Strona:Z tajników archiwów dyplomatycznych (stosunki polsko-amerykańskie w latach 1948-1954).pdf/32

Ta strona została przepisana.

Ambasador Griffis był coraz bardziej rozczarowany niemożnością poprawy stosunków polsko-amerykańskich. W swoich pamiętnikach pisze, że późną wiosną 1948 doszedł do wniosku, że Waszyngton nie jest zainteresowany nowymi inicjatywami dyplomatycznymi, a w Polsce „nasila się presja przeciwko wszystkiemu co amerykańskie” i w tej sytuacji poprosił Waszyngton o odwołanie go z placówki w Warszawie[1]. Mimo napięcia w stosunkach polsko-amerykańskich ambasador Griffis podkreślał, że Polacy „żywią głębokie uczucia dla Stanów Zjednoczonych, niezależnie od tego na ile rząd próbuje zniszczyć je”[2].
W trzecią rocznicę śmierci prezydenta Roosevelta 12 kwietnia 1948 r. w sali Romy w Warszawie odbyła się uroczysta akademia poświęcona pamięci Franklina Delano Roosevelta. Przemówienie wygłosili m.in. Stefan Jędrychowski i Oskar Lange. Mówcy scharakteryzowali Roosevelta jako bojownika antyfaszystowskiego, zwolennika współpracy Narodów Zjednoczonych, zwłaszcza Wielkich Mocarstw, zwolennika postępu społecznego i przyjaciela Polski. Mówili o naruszaniu zasad polityki rooseveltowskiej przez aktualne władze rządowe USA. Politykę amerykańską atakowano jako politykę reprezentującą interesy reakcyjnych monopoli. Zebrani wysłali depeszę do wdowy po prezydencie, pani Eleanory Roosevelt wyrażając nadzieję, że idee jej męża zwyciężą. Obecni byli członkowie rządu z ministrem Modzelewskim, członkowie korpusu dyplomatycznego. Charakterystyczne, że ambasadę Stanów Zjednoczonych reprezentowali dyplomaci niższego szczebla, I sekretarz i konsul.
W 1948 r. politycy polscy najczęściej podnosili dwie sprawy w rozmowach z Amerykanami, jako problemy w stosunkach bilateralnych: restrykcyjną politykę licencyjną Waszyngtonu, co utrudniało realizację planów gospodarczych Polski, oraz obawy przed rewizjonizmem niemieckim.

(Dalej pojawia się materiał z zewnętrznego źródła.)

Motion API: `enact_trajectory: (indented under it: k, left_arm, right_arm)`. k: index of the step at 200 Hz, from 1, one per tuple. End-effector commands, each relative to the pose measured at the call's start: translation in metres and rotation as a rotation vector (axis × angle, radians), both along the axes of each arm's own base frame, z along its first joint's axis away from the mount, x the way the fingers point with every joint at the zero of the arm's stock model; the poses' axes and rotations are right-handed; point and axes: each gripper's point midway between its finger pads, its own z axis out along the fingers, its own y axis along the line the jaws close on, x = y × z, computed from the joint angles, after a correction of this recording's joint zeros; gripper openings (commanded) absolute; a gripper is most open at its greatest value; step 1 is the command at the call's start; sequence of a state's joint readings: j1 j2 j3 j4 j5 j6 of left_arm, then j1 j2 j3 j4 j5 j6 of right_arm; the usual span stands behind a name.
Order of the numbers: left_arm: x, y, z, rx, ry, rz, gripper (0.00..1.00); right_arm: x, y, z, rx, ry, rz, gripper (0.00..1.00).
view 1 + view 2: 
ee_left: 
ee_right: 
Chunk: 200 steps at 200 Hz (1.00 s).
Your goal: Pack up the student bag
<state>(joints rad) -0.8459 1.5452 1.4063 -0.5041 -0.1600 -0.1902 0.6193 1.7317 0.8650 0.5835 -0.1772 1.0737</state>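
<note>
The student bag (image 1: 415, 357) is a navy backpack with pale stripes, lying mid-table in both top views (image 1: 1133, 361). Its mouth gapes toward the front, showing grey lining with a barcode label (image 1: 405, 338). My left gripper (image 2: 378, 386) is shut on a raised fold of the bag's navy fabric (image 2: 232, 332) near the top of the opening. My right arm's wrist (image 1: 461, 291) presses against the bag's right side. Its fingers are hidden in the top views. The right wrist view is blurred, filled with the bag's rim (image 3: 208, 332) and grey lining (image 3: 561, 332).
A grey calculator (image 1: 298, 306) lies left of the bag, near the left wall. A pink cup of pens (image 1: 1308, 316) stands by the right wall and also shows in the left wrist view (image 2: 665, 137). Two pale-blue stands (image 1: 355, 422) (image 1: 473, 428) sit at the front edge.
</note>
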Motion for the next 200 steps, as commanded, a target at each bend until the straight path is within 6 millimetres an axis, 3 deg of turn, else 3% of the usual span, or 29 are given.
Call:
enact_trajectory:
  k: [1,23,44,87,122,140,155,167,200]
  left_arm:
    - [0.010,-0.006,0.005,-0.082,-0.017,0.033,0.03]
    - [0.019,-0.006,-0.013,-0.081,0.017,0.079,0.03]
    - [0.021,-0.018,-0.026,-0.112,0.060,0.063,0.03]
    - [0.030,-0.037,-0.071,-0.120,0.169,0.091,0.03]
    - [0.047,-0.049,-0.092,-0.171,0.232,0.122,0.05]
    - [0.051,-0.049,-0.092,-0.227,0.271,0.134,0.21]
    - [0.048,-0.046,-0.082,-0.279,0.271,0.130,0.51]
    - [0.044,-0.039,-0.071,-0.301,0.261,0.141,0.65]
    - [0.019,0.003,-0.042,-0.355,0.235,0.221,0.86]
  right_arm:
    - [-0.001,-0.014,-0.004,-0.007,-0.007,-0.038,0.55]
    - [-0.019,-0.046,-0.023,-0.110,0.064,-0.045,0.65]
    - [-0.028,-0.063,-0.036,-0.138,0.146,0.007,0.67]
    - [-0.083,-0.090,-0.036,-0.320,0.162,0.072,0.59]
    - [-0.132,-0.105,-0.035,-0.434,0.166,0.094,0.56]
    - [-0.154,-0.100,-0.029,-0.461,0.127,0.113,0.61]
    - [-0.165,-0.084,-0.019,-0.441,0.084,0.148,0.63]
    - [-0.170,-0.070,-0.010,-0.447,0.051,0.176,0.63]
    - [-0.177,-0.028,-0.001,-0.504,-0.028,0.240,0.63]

Ambasada amerykańska w miesięcznym raporcie za maj 1948 r. oceniała, że dostarczył on nowych elementów „irytujących” stosunki polsko-amerykańskie. Były nimi odmowy przez rząd USA udzielenie licencji na eksport towarów, które Polska chciała zakupić w USA oraz próby zastraszenia działalności USIS w Warszawie. Ta ostatnia kampania zaczęła się w końcu maja, kiedy USIS zaczęła bezpłatnie rozprowadzać egzemplarze „Ameryki” z ostatnich dwóch lat. Powodem irytacji polskiej była również odmowa wizy amerykańskiej dla dwóch dziennikarzy Grzegorza Jaszuńskiego z „Robotnika” i Mieczysława Wionowicza z PAP. Niezadowolenie władz polskich wywołało także ostrzeżenie jakie Departament Stanu wydał wobec obywateli amerykańskich polskiego pochodzenia udających się do Polski, że mogą być aresztowani. Kiedy to ostrzeżenie zostało opublikowane „Batory” płynął z Nowego Jorku do Gdyni. Na jego pokładzie znajdowało się wielu przedstawicieli Polonii amerykańskiej. Nie-

  1. Stanton Griffis, Lying in State, s. 206.
  2. Tamże, s. 204.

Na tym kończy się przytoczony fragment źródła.